Aim of the task. Please transcribe the listing that follows exactly; images are to be excluded.

Information provided.
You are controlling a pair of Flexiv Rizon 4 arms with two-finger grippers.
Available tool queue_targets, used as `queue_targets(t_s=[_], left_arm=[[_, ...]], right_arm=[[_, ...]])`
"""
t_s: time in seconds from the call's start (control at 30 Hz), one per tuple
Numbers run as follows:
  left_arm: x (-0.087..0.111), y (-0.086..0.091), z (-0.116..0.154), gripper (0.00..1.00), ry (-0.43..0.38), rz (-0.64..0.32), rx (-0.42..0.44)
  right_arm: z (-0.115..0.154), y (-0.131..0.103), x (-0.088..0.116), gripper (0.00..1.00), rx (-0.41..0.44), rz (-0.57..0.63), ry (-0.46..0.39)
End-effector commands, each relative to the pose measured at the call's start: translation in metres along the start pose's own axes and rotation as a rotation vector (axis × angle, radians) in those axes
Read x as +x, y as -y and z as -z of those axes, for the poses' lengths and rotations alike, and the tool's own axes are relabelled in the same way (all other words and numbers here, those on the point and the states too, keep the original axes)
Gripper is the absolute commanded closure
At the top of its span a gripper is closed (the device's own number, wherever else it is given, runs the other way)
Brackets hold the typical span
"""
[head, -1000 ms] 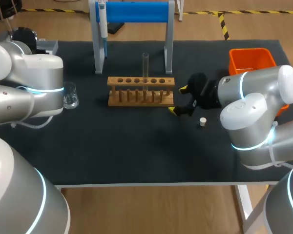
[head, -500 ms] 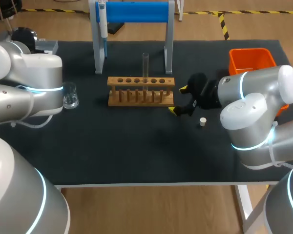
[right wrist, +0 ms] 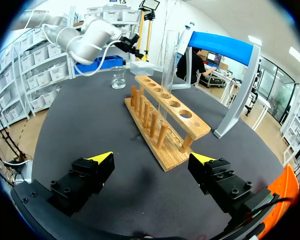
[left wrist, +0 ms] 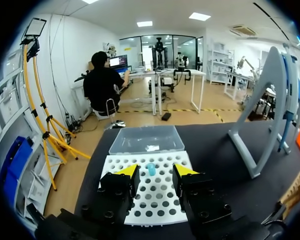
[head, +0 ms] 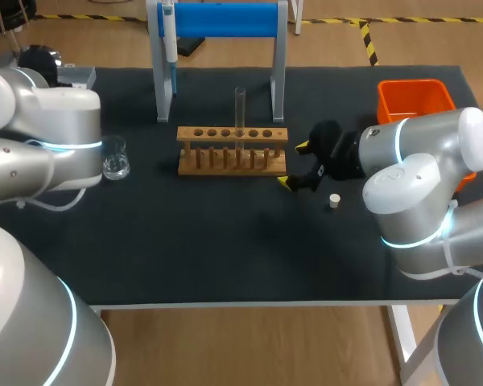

Task response.
You are controlling a pair of Flexiv Rizon 4 arms with two-finger grippers.
Available tool queue_targets, used as `queue_targets(t_s=[_], left_arm=[[_, ...]], right_arm=[[_, ...]])`
"""
t_s: time in seconds from the call's start (control at 30 Hz), one per tuple
Numbers run as follows:
  left_arm: x (-0.087..0.111), y (-0.086..0.091), z (-0.116..0.154), gripper (0.00..1.00), ry (-0.43..0.38), rz (-0.64..0.32), rx (-0.42..0.44)
  right_arm: z (-0.115..0.154), y (-0.131..0.103), x (-0.088..0.116), gripper (0.00..1.00), rx (-0.41..0.44), rz (-0.57..0.63), ry (-0.46..0.39)
End-effector commands, each relative to the pose measured at the call's start: translation in metres along the start pose's own axes and rotation as a rotation vector (axis × angle, radians) in those axes
Read x as +x, y as -y and z as -z of those axes, for the poses' lengths and rotations alike, and the tool's own axes are relabelled in the same way (all other words and numbers here, those on the point and the states too, keep the original axes)
Gripper is the absolute commanded closure
At the top of its span a gripper is closed (the device's own number, wherever else it is given, runs the other way)
Brackets hold the typical span
"""
[head, -1000 ms] 
[head, -500 ms] 
[right wrist, +0 ms] 
[left wrist, +0 ms] 
[head, +0 ms] 

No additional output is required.